Religion active et religion passive

Stéphane Thibault >_

[…] [J]’ai soutenu ailleurs qu’il serait utile de distinguer entre des formes de la religion « actives » et « passives » […]. Par « active », j’entend une conduite qui vise une nouvelle connaissance du monde divin ou une maîtrise de l’action divine. Par « passive », j’entend une conduite sanctionnée par la tradition, qui vise à décrire les relations entre les mortels et les dieux. Elle est « passive » dans la mesure où elle implique une acceptation des lignes directrices existantes. Ces deux modes de comportements religieux sont complémentaires : les découvertes de l’investigation « active » servent en effet à réformer, à réorganiser, à réactualiser les comportements traditionnels, ce qui permet au système religieux de progresser tout comme progresse la culture qui le soutient.
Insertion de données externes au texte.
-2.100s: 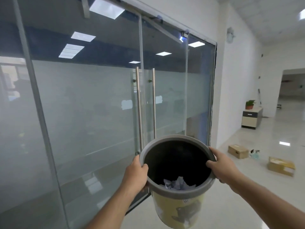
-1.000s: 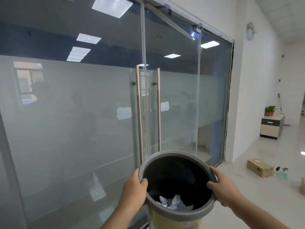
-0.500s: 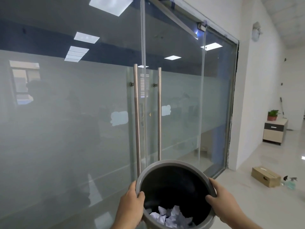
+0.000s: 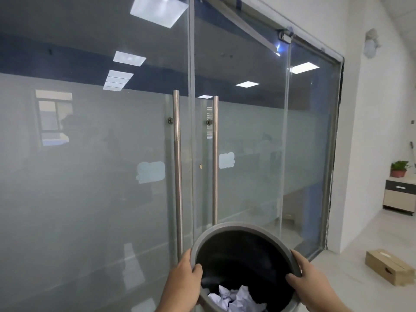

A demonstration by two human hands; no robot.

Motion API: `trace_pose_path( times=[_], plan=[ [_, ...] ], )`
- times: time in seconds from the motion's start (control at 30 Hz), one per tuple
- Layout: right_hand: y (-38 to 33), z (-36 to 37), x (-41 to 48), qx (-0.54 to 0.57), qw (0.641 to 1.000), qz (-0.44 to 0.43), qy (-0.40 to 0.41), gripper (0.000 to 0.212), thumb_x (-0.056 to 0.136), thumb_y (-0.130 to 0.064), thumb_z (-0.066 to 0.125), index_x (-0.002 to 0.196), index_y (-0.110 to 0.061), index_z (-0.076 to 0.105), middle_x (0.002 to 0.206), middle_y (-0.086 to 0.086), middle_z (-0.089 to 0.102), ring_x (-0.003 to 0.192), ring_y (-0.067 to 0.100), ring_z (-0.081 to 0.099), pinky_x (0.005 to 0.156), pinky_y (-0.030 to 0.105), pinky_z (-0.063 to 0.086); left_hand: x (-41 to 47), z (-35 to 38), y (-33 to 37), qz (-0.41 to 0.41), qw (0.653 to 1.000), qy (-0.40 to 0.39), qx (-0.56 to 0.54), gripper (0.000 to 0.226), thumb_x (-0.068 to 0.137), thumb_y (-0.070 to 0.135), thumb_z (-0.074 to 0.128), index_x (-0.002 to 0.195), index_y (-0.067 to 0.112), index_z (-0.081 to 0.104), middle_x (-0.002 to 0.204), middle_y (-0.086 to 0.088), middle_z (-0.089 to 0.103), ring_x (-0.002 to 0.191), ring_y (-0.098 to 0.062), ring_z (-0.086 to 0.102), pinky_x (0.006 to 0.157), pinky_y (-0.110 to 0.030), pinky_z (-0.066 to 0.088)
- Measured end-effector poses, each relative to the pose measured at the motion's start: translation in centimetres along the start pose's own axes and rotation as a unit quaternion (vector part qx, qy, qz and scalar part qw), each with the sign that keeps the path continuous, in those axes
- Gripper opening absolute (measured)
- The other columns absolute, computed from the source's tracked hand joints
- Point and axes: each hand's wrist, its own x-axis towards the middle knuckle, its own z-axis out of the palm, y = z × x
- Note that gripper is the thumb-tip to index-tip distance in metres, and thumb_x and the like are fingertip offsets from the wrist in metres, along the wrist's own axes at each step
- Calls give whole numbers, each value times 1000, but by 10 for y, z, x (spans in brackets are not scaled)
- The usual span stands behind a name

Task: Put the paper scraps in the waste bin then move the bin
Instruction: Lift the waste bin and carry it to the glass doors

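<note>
Right up close at the bottom edge: waste bin (image 4: 244, 228) gripped on both sides. Left hand (image 4: 182, 281) wrapped over the bin's left rim, thumb hooked inside. Right hand (image 4: 309, 281) clamped over the right rim the same way, thumb in, fingers down the outside. Both closed firmly on the bin, nothing else in either. Down inside the bin, against its black lining: crumpled paper scraps (image 4: 234, 298), white, bunched at the near side. Just behind the bin: glass double doors (image 4: 135, 199), frosted lower band, with two upright steel pull handles (image 4: 177, 176) directly above the bin's far rim. Off to the bin's right, on the pale floor: cardboard box (image 4: 389, 267). Further right and well beyond the bin: small cabinet (image 4: 399, 195) against the white wall, potted plant (image 4: 399, 168) on top.
</note>
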Motion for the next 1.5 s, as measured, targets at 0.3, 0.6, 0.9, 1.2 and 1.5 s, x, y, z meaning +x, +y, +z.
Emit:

L’interaction entre comportements « actifs » et « passifs » est si cruciale que la recherche d’informations nouvelles faisait partie intégrante du sacrifice, élément central du culte grec. Les dieux, dont on estimait qu’ils avaient décrété la forme du rituel, étaient invités à participer au repas sacrificiel et à indiquer s’ils approuvaient ou non la personne qui offrait le sacrifice.

Potter, David (2004). « La religion hellénistique », dans Andrew Erskine (dir.), Le Monde hellénistique, Espaces, sociétés, cultures 323-31 av. JC, ch. XXIV, Rennes, Presses Universitaires de Rennes, p. 515.